Utopian Generations develops a powerful interpretive matrix for
understanding world literature--one that renders modernism and
postcolonial African literature comprehensible in a single framework,
within which neither will ever look the same. African literature has
commonly been seen as representationally naïve vis-à-vis modernism, and
canonical modernism as reactionary vis-à-vis postcolonial literature.
What brings these two bodies of work together, argues Nicholas Brown, is
their disposition toward Utopia or "the horizon of a radical
reconfiguration of social relations.?
Grounded in a profound rethinking of the Hegelian Marxist tradition,
this fluently written book takes as its point of departure the partial
displacement during the twentieth century of capitalism's "internal
limit" (classically conceived as the conflict between labor and capital)
onto a geographic division of labor and wealth.
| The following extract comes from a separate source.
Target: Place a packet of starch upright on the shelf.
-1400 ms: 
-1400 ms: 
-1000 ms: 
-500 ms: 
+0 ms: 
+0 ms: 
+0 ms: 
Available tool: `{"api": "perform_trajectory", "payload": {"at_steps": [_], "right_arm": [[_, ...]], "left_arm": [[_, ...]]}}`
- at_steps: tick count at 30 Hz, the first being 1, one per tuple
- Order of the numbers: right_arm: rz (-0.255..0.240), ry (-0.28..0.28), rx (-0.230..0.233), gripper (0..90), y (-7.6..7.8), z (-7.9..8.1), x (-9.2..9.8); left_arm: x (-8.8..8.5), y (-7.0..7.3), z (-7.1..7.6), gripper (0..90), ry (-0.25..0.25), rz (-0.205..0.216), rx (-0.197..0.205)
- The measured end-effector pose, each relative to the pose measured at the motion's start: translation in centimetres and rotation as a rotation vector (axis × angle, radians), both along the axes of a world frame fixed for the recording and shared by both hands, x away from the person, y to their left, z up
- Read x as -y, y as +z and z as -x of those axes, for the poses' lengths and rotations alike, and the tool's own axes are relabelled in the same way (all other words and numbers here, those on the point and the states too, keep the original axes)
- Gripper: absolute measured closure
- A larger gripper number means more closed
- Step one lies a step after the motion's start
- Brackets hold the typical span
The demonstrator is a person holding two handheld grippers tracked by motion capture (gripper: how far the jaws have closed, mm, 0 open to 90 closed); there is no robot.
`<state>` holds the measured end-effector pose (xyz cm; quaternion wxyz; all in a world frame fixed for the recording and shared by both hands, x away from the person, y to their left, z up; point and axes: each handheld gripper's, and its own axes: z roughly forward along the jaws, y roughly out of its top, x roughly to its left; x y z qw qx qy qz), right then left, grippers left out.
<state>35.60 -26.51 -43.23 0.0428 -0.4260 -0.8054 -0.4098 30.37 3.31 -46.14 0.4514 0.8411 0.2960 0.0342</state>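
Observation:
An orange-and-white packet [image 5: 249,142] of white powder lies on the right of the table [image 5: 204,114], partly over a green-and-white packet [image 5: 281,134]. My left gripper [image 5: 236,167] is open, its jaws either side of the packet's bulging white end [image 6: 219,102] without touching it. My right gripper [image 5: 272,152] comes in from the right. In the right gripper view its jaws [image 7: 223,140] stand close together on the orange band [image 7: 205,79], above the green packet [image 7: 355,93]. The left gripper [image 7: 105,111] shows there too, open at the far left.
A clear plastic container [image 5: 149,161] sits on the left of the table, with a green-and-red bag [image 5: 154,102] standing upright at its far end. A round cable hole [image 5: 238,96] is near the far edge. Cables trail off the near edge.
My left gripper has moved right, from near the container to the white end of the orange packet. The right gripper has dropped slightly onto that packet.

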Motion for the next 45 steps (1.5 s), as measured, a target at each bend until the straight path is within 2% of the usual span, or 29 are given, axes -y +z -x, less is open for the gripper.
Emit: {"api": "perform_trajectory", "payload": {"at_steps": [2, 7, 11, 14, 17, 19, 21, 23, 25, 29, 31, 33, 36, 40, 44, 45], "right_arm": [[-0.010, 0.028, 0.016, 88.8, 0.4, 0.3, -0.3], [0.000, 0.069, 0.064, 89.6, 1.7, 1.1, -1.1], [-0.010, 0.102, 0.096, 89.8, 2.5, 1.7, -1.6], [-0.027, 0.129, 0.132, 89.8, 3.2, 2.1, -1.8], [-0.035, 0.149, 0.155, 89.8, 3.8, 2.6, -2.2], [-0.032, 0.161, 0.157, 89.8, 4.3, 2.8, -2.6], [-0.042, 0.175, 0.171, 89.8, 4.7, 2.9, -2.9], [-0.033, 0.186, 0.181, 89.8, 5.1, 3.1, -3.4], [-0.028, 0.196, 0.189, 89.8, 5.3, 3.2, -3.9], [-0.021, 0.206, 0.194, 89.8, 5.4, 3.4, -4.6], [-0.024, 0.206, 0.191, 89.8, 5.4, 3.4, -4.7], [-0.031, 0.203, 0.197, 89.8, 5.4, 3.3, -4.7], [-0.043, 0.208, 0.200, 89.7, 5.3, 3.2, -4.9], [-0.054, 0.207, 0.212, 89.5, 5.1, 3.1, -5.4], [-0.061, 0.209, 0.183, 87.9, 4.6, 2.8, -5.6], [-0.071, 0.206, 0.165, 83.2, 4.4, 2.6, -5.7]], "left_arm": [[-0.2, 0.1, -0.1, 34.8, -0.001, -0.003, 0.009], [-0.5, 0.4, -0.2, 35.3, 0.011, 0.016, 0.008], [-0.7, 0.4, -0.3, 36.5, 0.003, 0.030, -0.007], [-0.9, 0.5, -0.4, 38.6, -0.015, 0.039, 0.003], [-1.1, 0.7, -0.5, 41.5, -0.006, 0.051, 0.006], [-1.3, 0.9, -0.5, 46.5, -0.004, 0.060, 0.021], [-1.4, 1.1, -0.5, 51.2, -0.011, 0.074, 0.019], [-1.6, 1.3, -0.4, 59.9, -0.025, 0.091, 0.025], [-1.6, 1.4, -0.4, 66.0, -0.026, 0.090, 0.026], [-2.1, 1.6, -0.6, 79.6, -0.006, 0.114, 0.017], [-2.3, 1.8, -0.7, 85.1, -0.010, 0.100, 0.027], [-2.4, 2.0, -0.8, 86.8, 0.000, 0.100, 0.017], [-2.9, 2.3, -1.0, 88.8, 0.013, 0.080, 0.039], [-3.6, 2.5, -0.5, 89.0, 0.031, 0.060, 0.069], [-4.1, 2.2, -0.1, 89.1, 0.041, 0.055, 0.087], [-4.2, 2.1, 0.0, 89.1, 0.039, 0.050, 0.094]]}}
Dispensing with whole
genres of commonplace contemporary pieties, Brown examines works from
both sides of this division to create a dialectical mapping of different
modes of Utopian aesthetic practice. The theory of world literature
developed in the introduction grounds the subtle and powerful readings
at the heart of the book--focusing on works by James Joyce, Cheikh
Hamidou Kane, Ford Madox Ford, Chinua Achebe, Wyndham Lewis, Ngugi wa
Thiong'o, and Pepetela. A final chapter, arguing that this literary
dialectic has reached a point of exhaustion, suggests that a radically
reconceived notion of musical practice may be required to discern the
Utopian desire immanent in the products of contemporary culture.